#### Task description:
Run through the data and copy out every line that mentions the word "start".

#### Data provided:
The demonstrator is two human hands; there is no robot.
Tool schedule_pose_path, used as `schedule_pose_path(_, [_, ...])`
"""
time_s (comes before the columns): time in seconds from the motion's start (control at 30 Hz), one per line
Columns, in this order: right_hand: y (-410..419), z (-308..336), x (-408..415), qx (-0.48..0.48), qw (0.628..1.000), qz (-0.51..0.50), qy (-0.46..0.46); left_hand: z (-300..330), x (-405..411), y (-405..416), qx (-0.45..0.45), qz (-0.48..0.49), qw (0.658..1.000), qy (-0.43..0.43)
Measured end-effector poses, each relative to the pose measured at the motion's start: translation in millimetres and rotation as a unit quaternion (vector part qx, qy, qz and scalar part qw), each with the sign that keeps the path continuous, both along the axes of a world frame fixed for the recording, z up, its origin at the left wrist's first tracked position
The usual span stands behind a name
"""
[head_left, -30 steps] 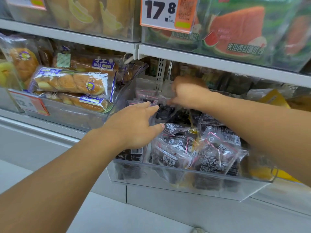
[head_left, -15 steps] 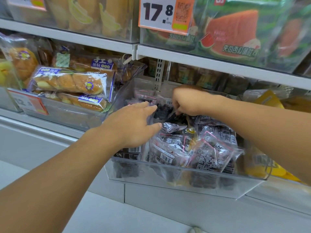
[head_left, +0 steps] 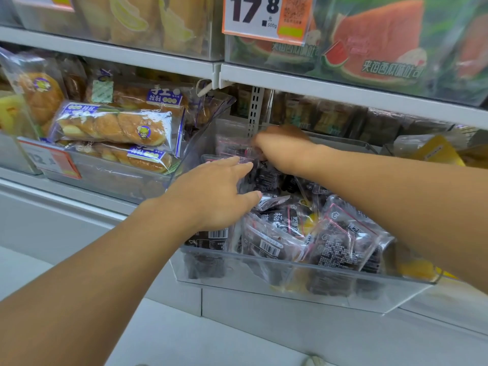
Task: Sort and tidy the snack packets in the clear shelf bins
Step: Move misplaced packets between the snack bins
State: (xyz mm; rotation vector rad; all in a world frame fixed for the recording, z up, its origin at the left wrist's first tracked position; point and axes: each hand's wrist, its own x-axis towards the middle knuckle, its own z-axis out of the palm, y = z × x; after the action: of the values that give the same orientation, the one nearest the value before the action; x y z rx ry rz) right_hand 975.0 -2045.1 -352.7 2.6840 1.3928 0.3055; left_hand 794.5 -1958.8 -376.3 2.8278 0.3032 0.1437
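Shelving (head_left: 158, 58) spans the frame, its upper tier across the top carrying clear bins of yellow-packed goods at upper left and watermelon-printed packs (head_left: 380, 38) at upper right, with a price tag (head_left: 266, 18) reading 17.8 at top centre. The main bin (head_left: 303, 283), clear plastic, sits at centre and lower right, tilted forward off the lower shelf, and holds a loose heap of dark snack packets (head_left: 340, 241) with barcodes and pink-edged seals, filling it from front wall to back. A second bin (head_left: 111, 178) at centre left holds bread packs (head_left: 118, 125) stacked lengthwise, with a red-bordered label (head_left: 50, 159) on its front. Yellow packs (head_left: 435, 154) lie at the right edge behind the right forearm. The left hand (head_left: 211, 196) reaches in from lower left, fingers extended and close together, laid against the packets at the main bin's left side; what the fingertips touch beyond that cannot be told. The right hand (head_left: 282, 151) reaches in from the right to the rear of the same bin, knuckles up, fingers curled down and pinching a packet (head_left: 261, 178) at its top edge; that packet stands upright among the heap at centre frame.
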Motion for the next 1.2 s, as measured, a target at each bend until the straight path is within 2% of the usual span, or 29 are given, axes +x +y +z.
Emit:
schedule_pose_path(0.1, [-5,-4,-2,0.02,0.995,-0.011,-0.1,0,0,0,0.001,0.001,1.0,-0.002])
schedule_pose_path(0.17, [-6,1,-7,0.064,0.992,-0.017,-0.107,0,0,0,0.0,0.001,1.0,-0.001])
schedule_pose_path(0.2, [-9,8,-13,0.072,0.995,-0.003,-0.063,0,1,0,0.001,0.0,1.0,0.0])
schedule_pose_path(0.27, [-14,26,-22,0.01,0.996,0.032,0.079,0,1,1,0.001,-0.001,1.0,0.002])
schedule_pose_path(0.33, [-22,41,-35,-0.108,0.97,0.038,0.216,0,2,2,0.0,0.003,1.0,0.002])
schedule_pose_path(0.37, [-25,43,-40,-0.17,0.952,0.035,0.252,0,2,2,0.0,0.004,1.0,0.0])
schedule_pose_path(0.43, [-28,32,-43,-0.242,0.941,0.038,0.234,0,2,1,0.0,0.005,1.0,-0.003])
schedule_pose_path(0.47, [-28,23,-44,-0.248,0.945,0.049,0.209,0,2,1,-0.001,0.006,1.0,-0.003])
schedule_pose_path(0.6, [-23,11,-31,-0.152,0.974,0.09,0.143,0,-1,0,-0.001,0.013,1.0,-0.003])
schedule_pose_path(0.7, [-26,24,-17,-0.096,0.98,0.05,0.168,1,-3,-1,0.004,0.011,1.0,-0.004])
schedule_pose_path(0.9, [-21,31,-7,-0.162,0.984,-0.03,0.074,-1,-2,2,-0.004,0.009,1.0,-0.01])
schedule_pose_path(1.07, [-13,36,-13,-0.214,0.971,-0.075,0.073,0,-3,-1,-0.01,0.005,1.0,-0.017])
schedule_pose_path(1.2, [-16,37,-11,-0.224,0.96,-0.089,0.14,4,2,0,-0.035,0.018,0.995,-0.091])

#### Completed task:
time_s (comes before the columns): time in seconds from the motion's start (control at 30 Hz), one per line
Measured end-effector poses, each relative to the pose measured at the motion's start: translation in millimetres and rotation as a unit quaternion (vector part qx, qy, qz and scalar part qw), each with the sign that keeps the path continuous, both along the axes of a world frame fixed for the recording, z up, its origin at the left wrist's first tracked position

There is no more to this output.